Real-World Applications

• The calculation of the satellite's speed has many real-world applications, including:
  • Space exploration: Understanding the speed of satellites is crucial for planning space missions and navigating through space.
  • Communication satellites: The speed of satellites is used to determine the time delay between the transmission and reception of signals, which is essential for communication satellites.
  • Weather forecasting: The speed of satellites is used to track the movement of weather systems and predict weather patterns.

Final Thoughts

In conclusion, the calculation of the satellite's speed is a fundamental concept in physics that has many real-world applications.

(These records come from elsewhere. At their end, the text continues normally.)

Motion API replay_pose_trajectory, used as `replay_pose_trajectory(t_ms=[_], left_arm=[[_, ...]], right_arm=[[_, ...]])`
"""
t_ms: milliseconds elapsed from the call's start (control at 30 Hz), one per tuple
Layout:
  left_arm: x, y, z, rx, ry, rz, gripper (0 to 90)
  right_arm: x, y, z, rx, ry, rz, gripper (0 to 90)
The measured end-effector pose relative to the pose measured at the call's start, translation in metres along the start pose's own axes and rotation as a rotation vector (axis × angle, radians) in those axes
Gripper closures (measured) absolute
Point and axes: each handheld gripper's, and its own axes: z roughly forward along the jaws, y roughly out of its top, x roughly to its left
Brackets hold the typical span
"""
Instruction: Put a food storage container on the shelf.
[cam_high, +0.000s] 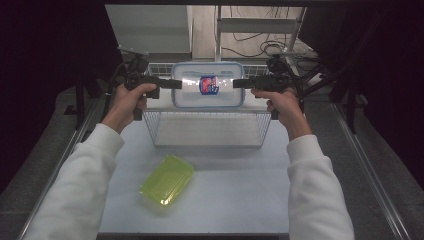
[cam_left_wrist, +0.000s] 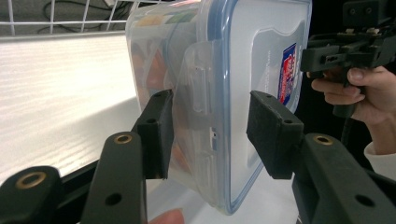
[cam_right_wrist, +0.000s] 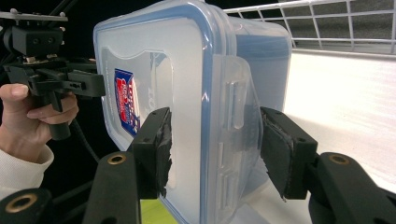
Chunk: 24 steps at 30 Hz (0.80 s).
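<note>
Clear lidded container (cam_high: 208, 85) with colourful contents, above wire basket (cam_high: 207, 129).

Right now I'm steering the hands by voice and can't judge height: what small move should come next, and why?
Probably lower both hands together. The clear lidded container hangs over the wire basket, held at its left end by the left gripper and at its right end by the right gripper, so it seems ready to go down level.
</note>
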Motion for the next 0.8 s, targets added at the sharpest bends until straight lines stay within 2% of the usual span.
replay_pose_trajectory(t_ms=[167, 233, 400, 667, 800], left_arm=[[0.009, 0.006, 0.004, 0.0, -0.015, -0.053, 51.0], [0.014, 0.009, 0.006, 0.002, -0.024, -0.088, 50.7], [0.025, 0.014, 0.011, -0.006, -0.046, -0.14, 50.1], [0.039, 0.018, 0.019, -0.025, -0.082, -0.214, 49.6], [0.043, 0.019, 0.024, -0.033, -0.067, -0.23, 48.0]], right_arm=[[-0.007, 0.004, 0.003, 0.005, 0.015, 0.057, 46.9], [-0.01, 0.006, 0.004, 0.007, 0.018, 0.087, 46.8], [-0.016, 0.009, 0.008, 0.006, 0.014, 0.145, 46.1], [-0.021, 0.012, 0.013, -0.007, -0.008, 0.238, 44.6], [-0.02, 0.015, 0.017, 0.002, -0.042, 0.275, 41.1]])
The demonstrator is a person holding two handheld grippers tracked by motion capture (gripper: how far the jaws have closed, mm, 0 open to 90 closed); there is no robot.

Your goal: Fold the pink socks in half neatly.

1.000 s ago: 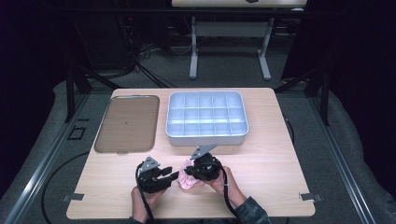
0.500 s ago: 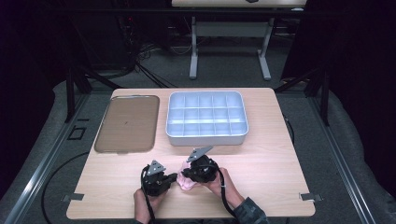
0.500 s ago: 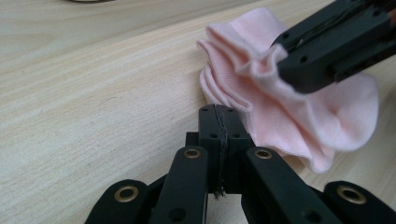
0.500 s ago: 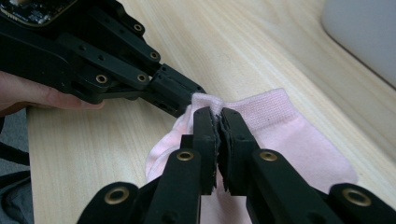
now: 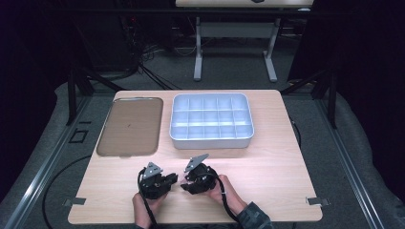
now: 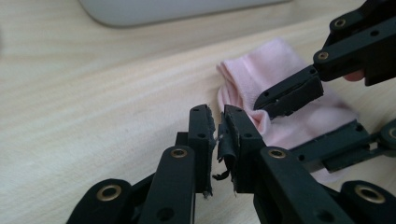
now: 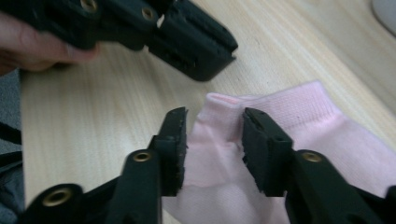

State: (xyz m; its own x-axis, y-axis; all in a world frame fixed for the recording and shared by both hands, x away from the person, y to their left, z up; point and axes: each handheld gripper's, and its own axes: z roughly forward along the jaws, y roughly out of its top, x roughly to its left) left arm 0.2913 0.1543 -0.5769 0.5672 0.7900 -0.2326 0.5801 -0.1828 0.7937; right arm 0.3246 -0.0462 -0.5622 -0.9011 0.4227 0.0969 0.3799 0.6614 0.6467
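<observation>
Right gripper [image 7: 212, 135] parted astride pink sock [image 7: 299, 135] — left gripper [image 6: 218, 128] nearly together, empty.

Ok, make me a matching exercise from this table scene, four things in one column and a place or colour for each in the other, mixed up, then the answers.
Things:
1. sock
2. compartment tray
3. flat brown tray
4. left gripper

Descriptions:
A. light grey, split into many small cells, at the far middle of the table
B. pink, lying on the wood between the two grippers
C. black jaws nearly together with nothing between them, beside the sock's edge
D. dark and shallow, at the far left of the table

Pairs: 1-B, 2-A, 3-D, 4-C
</observation>
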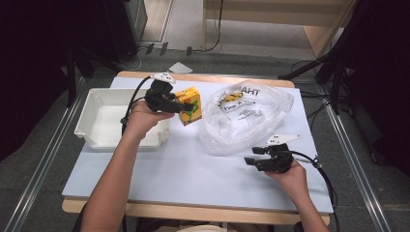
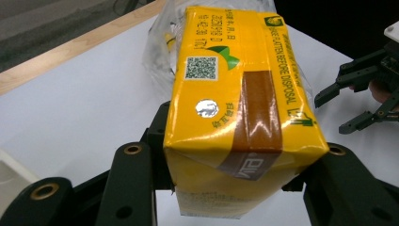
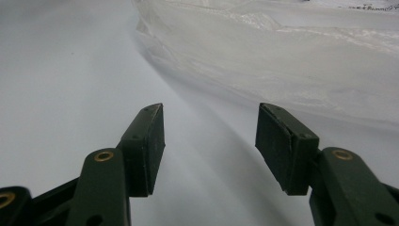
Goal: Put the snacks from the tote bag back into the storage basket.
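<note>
I've got the yellow drink carton (image 1: 189, 106) pinched in my left tool (image 1: 180, 107), lifted between the clear plastic bag (image 1: 251, 118) and the white tray (image 1: 104, 118), still to be placed, my right tool (image 1: 253, 155) spread and empty beside the bag.
</note>
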Tool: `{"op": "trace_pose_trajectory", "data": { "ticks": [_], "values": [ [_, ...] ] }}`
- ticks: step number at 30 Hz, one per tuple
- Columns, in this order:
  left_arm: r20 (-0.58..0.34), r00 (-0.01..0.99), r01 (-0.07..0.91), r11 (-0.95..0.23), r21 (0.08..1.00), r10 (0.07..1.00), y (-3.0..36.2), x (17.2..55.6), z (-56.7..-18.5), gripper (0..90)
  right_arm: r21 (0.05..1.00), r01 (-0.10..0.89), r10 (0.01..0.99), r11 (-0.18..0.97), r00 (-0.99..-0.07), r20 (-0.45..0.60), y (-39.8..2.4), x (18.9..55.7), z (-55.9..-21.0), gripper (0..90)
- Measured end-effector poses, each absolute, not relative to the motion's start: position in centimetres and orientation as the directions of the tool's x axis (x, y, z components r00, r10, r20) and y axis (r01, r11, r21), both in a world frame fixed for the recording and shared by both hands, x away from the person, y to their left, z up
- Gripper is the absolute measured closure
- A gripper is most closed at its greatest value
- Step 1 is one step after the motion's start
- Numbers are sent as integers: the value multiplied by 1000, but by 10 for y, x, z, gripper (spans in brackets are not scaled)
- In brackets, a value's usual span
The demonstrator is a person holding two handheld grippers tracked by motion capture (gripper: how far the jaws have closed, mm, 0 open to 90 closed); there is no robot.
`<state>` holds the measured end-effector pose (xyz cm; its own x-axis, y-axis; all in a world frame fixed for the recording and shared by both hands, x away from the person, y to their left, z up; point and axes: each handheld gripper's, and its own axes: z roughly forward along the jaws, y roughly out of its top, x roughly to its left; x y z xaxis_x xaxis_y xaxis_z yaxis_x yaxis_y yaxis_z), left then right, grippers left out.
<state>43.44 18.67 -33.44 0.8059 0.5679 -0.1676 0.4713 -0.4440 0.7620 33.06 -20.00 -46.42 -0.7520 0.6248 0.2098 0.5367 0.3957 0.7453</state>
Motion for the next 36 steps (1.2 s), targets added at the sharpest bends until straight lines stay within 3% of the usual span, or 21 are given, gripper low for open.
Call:
{"op": "trace_pose_trajectory", "data": {
  "ticks": [36],
  "values": [
    [-149, 731, 500, -374, 781, 666, 248, 432, -319, 527, 736, 537, 603, 413, -767, 222, -195, 334, -467, 441]
  ]
}}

By understanding the speed of satellites, we can gain insights into the behavior of objects in space and make predictions about their movement.

Q&A: Understanding the Satellite's Speed

Q: What is the significance of the satellite's speed?

A: The satellite's speed is crucial in understanding its behavior in space. It determines the time period of its orbit, which is essential for navigation and communication.

Q: How does the satellite's speed affect its orbit?

A: The satellite's speed affects its orbit by determining the shape and size of its orbit. A faster satellite will have a more elliptical orbit, while a slower satellite will have a more circular orbit.

Q: Can the satellite's speed be affected by external factors?

A: Yes, the satellite's speed can be affected by external factors such as gravitational forces from other celestial bodies, atmospheric drag, and solar radiation pressure.

Q: How does the satellite's speed relate to its altitude?

A: The satellite's speed is related to its altitude by the formula:

Speed = √(G * M / r)

where G is the gravitational constant, M is the mass of the Earth, and r is the radius of the satellite's orbit.

Q: Can the satellite's speed be used to estimate its altitude?

A: Yes, the satellite's speed can be used to estimate its altitude by rearranging the formula:

r = G * M / (Speed^2)

Q: What are some real-world applications of the satellite's speed?

A: Some real-world applications of the satellite's speed include:

• Space exploration: Understanding the speed of satellites is crucial for planning space missions and navigating through space.
• Communication satellites: The speed of satellites is used to determine the time delay between the transmission and reception of signals, which is essential for communication satellites.
• Weather forecasting: The speed of satellites is used to track the movement of weather systems and predict weather patterns.

Q: Can the satellite's speed be affected by the Earth's rotation?

A: Yes, the satellite's speed can be affected by the Earth's rotation. The Earth's rotation causes the satellite to experience a Coriolis force, which affects its speed and direction.

Q: How does the satellite's speed relate to its mass?

A: The satellite's speed is related to its mass by the formula:

Speed = √(G * M / r)

where G is the gravitational constant, M is the mass of the satellite, and r is the radius of the satellite's orbit.

Q: Can the satellite's speed be used to estimate its mass?

A: Yes, the satellite's speed can be used to estimate its mass by rearranging the formula:

M = (Speed^2 * r) / G

Q: What are some limitations of the satellite's speed?

A: Some limitations of the satellite's speed include:

• Gravitational forces: The satellite's speed can be affected by gravitational forces from other celestial bodies.
• Atmospheric drag: The satellite's speed can be affected by atmospheric drag, which causes the satellite to lose speed over time.
• Solar radiation pressure: The satellite's speed can be affected by solar radiation pressure, which causes the satellite to experience a force due to the radiation from the Sun.

Conclusion

In conclusion, the satellite's speed is a fundamental concept in physics that has many real-world applications. By understanding the speed of satellites, we can gain insights into the behavior of objects in space and make predictions about their movement.